£421,250 GBP | Sold
| London, United Kingdom
- Coveted early Dino finished in its factory-correct shade of Rosso Dino over a Nero interior
- One of only 153 aluminium-bodied Dino 206s produced between 1967 and 1969
- Powered by a 2.0-litre V-6 engine rated by the factory at 178 brake horsepower
- Retains its matching-numbers chassis, engine, and gearbox
- Delivered new to Italy and registered in the UK in 2016
To this day, the soft edges and curved lines of the Ferrari Dino distinguish one of the most stunning cars to emanate from the Prancing Horse’s stable. The intricate design styled by Pininfarina’s Aldo Brovarone and Leonardo Fioravanti was brought to life by Scaglietti to stunning effect. The 246 GT and GTS are widely acknowledged as Ferrari’s first mass produced cars—albeit badged under a dedicated “Dino” nameplate—but it is the earlier 206 GT that laid the foundations of the sports car’s legacy.
Entering production in 1967, the Dino 206 GT represented a notable departure from the tried-and-tested Ferrari formula that hinged upon impressive V-12 power. Instead, Maranello bosses earmarked the car for a more accessible price point, and so opted for a high-revving 2.0-litre V-6 engine intended for race application and realised by Enzo Ferrari’s son, Alfredo “Dino” Ferrari. Sadly, Alfredo passed away before the cars propelled by his engine took to the road, but the dedicated Dino sub-brand was named in his honour.
In an effort to differentiate the new Dino brand from regular Ferrari production, Ferrari implemented a new even-number chassis numbering sequence. Its nomenclature was also different from that of Ferraris from the past. While 12-cylinder Ferraris were named for the cubic-centimetre displacement of a single cylinder, the Dino 206’s name was derived simply from its 2.0-litre, six-cylinder engine, hence “206”.
The 206 GT was light and nimble, wearing all-aluminium bodywork and built around a transverse-mounted engine layout. Featuring electronic ignition and direct rack-and-pinion steering for the first time in a car built by Ferrari, the 206 GT also boasted fully independent suspension and disc brakes on all four corners. 153 examples of the Dino 206 GT were made over two years—all in left-hand-drive—before the model made way for the 246 GT and GTS. The earliest version of the Dino, with its flowing shape evocative of the timeless Italian design trends of its era, remains highly coveted by enthusiasts.
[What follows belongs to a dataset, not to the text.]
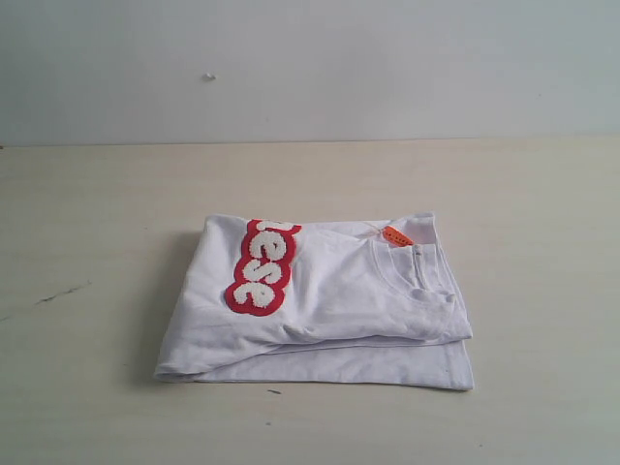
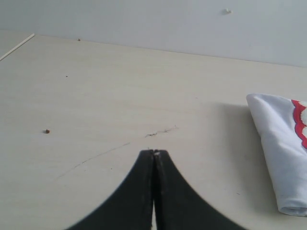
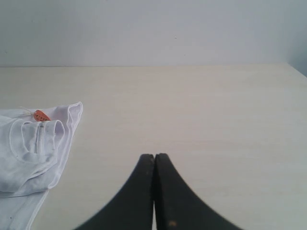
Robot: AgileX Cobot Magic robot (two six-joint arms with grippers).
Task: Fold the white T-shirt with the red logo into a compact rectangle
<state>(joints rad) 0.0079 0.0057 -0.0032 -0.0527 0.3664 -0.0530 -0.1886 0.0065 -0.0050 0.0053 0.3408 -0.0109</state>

The example offered here, chassis 00294, is documented to have been completed by the factory on 20 December 1968, originally finished in Rosso Dino over a Nero Simipelle interior with cloth inserts coloured orange. On 14 January 1969 the car was delivered new to the Roman dealer, Motor S.a.s. di Carla Allegretti e C, and the Ferrari’s first road registration plate was “Roma D 69280”. Just two weeks after being added to the dealer’s stock list, the Dino was acquired by its first owner, a resident of the “Eternal City”. The car was enjoyed by eight owners in its first 12 years in Italy, spread across residences in Rome, Milan, Terni, Viterbo, and Frosinone.
At some point after its return to Roman ownership in 1981—from which point the car stayed with the same family until 2016—it is believed that the interior of the 206 GT was retrimmed with all-black seats, losing its orange inserts. While in the care of its long-term family ownership, the Ferrari was also subject to a bare-metal respray, returning in its factory-correct shade of Rosso Dino. After being acquired at auction in 2016, the car was registered in the UK in the August of that year. In November 2020, the Dino was subject to £13,702-worth of expenditure at Ferrari Jardine Colchester, performing a service and replacing the timing chain.
With its matching-numbers chassis, engine, and gearbox adhering to factory records, this rarest type of Dino will appeal to Ferrari enthusiasts and sports car drivers alike. The 206 GT is offered for sale with a copy of its estratto cronologico (detailing its ownership history in Italy), maintenance manual, a pair of period-correct Carello headlights, and toolkit. While there are Ferraris aplenty in the collector car world, a fine Dino 206 GT such as this one is worthy of a close look and serious consideration.